Why EPCs Will Need the Multifaceted Digital TwinDecember 1, 2017
“Digital Twin” isn’t just a buzzword. It’s the tool that will help industrial companies build and maintain the world’s biggest projects.
EPC companies — big project managers that handle Engineering-Procurement-Construction for large facilities — will need sophisticated configuration tools to optimize plant design. One form of the Digital Twin is called a facility-level multifaceted twin. Peaxy defines that as any complex system that orchestrates behavioral and economic models to optimize an output, like the most efficient configuration. For example, a digital twin could be used to configure a wind power farm with hundreds of turbines, or a marine propulsion system with multiple sub-subsystems.
The essence of a digital twin, whether you are creating one at the smallest component level or at the large-scale facility level, is its ability to yield lessons-learned by pairing field and behavioral data. Those lessons can be applied to the next design iteration (e.g. a component) or in optimizing the configuration of a facility for maximum output and efficiency at a particular geographical location.
EPCs are traditionally responsible for every step in the building process, including design, procurement, construction, commissioning and hand-over to the owner or operator. But without a digital twin of the plant in place before all of those steps are undertaken, the bidding and quoting process took months of manual modeling labor by engineers. A multifaceted digital twin combines complex behavioral and economic models, orchestrates them and optimizes on particular models, then lists recommended configurations based on real-time weather, geographic and other location-specific data.
The use of a digital twin slashes the time an EPC needs to do the hard data work required for complex configuration, quoting and bidding cycles and even site placement analysis.
For example, a configurator twin (what Peaxy calls a multifaceted twin) might orchestrate a number of different models for a gas turbine power plant – performance, economics, cost and lifing – that produce an optimized list of possible configurations most appropriate for a selected physical location.
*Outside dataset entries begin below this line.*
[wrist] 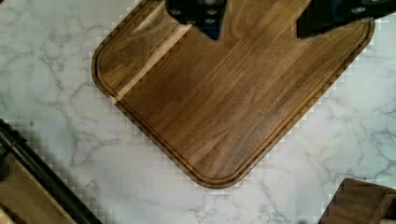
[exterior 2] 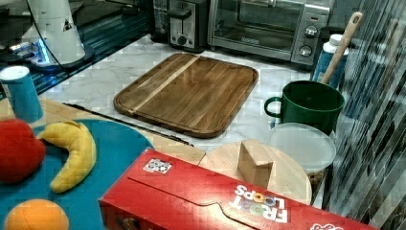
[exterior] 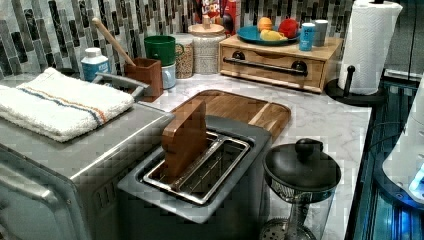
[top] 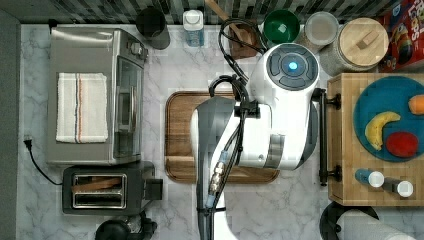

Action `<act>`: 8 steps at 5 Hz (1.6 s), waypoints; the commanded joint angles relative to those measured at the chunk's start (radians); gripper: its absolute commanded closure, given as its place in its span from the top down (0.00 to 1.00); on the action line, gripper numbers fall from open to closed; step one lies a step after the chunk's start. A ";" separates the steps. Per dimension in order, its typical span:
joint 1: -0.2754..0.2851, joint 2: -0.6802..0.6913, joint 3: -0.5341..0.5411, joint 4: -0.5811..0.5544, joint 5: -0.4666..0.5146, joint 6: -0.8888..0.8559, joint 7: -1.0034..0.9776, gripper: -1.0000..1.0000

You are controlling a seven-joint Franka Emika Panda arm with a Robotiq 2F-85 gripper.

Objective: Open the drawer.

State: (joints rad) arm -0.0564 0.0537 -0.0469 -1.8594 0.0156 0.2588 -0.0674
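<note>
Gripper (wrist: 257,21): fingers spread apart, empty, above the dark board.
Board (wrist: 224,93): flat on the marble counter (wrist: 51,56).
Drawer (exterior: 272,65): closed, beside the paper towel roll (exterior: 367,45).
Handle (top: 323,137): black bar, untouched.

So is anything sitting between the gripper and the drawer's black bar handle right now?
Nothing visible. The gripper hangs open over the dark walnut tray; between that and the light wood drawer's long black bar handle lies bare white marble counter. The space in front of the drawer looks free too.
</note>
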 commanded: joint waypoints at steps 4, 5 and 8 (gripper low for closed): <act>0.070 -0.001 -0.187 -0.063 0.017 0.052 -0.462 1.00; -0.002 0.037 -0.170 -0.033 0.032 0.039 -0.650 1.00; -0.098 0.136 -0.218 0.017 0.061 0.113 -1.052 1.00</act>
State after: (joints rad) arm -0.1547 0.1860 -0.2551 -1.9209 0.0286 0.3313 -1.0283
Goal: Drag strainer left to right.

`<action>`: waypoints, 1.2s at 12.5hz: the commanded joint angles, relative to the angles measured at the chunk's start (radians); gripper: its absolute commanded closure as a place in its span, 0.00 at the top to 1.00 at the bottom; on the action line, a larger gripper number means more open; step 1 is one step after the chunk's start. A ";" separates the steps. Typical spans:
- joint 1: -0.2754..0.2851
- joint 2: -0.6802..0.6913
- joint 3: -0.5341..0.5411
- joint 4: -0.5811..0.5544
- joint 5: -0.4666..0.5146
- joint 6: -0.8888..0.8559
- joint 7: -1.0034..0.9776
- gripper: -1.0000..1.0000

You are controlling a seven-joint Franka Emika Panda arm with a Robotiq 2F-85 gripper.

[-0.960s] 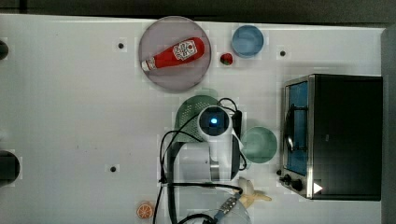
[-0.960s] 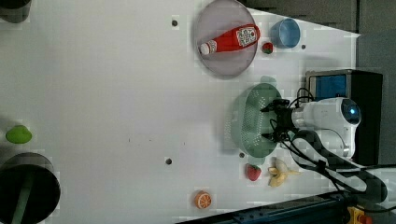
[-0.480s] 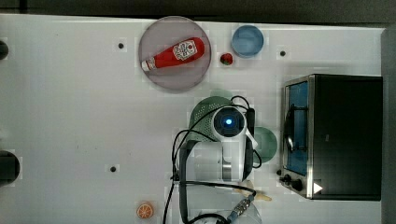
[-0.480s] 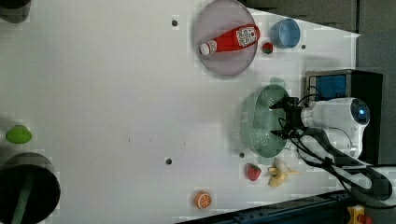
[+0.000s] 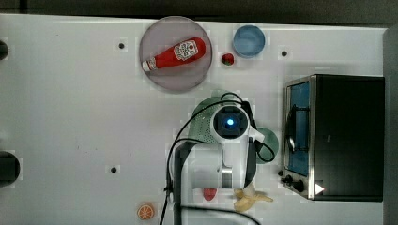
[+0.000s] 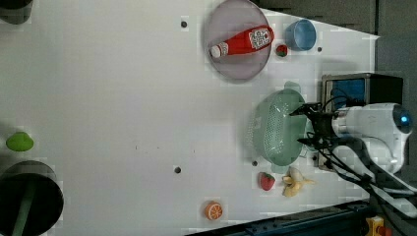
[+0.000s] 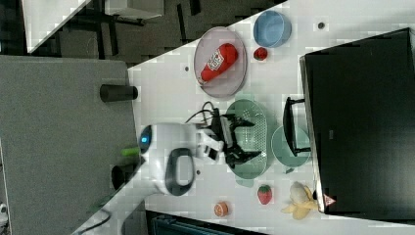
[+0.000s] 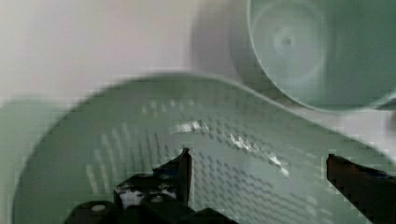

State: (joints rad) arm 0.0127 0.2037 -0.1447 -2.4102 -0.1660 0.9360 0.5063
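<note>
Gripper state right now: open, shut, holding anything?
Gripper: open, fingers spread over the strainer, holding nothing.

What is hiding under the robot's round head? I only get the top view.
Observer: A strainer full of little holes; the left view shows its whole oval.
Operator: Are the jaws pinching it?
Observer: No. The right view shows them wide open over the strainer.
Operator: What's the green bit next to the oven?
Observer: A mug right beside the strainer. The wrist view looks into it, and it is empty.
</note>
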 commanded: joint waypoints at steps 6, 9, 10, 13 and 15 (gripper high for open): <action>0.010 -0.437 0.068 0.261 0.107 -0.610 -0.384 1.00; 0.010 -0.473 0.071 0.379 0.106 -0.767 -0.560 1.00; 0.011 -0.478 0.073 0.411 0.116 -0.805 -0.561 1.00; 0.010 -0.484 0.073 0.478 0.116 -0.899 -0.561 1.00; 0.010 -0.490 0.069 0.488 0.116 -0.893 -0.561 1.00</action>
State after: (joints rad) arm 0.0435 -0.3181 -0.0713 -1.9082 -0.0443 0.0354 0.0068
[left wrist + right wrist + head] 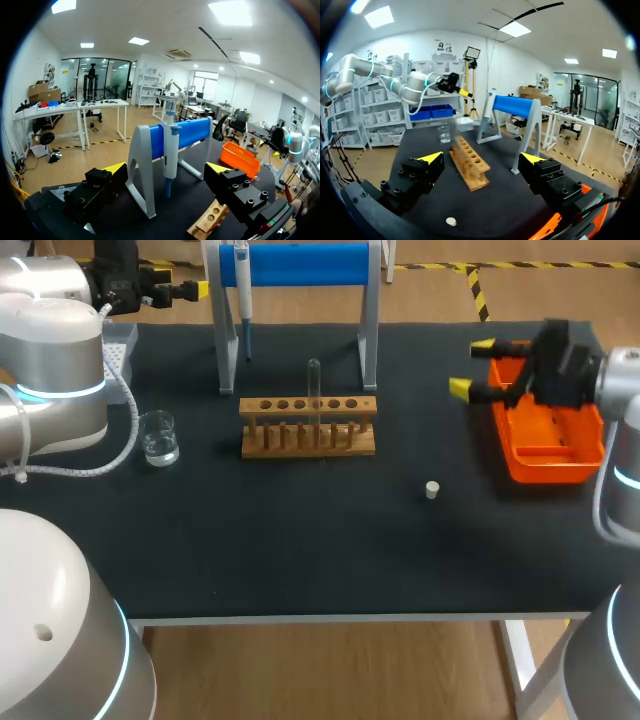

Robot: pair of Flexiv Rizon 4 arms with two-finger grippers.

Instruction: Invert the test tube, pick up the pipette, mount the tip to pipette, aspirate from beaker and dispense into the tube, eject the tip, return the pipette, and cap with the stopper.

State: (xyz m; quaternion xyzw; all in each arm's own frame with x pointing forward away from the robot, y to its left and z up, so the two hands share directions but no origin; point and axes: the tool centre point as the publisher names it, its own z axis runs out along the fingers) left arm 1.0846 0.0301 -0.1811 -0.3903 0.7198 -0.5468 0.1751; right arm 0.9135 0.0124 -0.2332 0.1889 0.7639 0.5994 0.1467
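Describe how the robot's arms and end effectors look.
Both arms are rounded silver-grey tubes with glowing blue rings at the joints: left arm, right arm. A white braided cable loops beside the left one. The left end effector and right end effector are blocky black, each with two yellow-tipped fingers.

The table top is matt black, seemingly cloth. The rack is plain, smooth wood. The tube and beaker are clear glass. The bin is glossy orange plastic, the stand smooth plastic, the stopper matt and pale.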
A so-called “commercial napkin” is presented to a power plant customer that shows a number of most-efficient configurations based on that specific customer’s needs and local regulations.
This is the kind of work that might have taken a cadre of engineers weeks or months to do in the past. Once EPCs catch on that this is possible through smart data access strategy and digital twin creation, the world of complex industrial facilities will never be the same.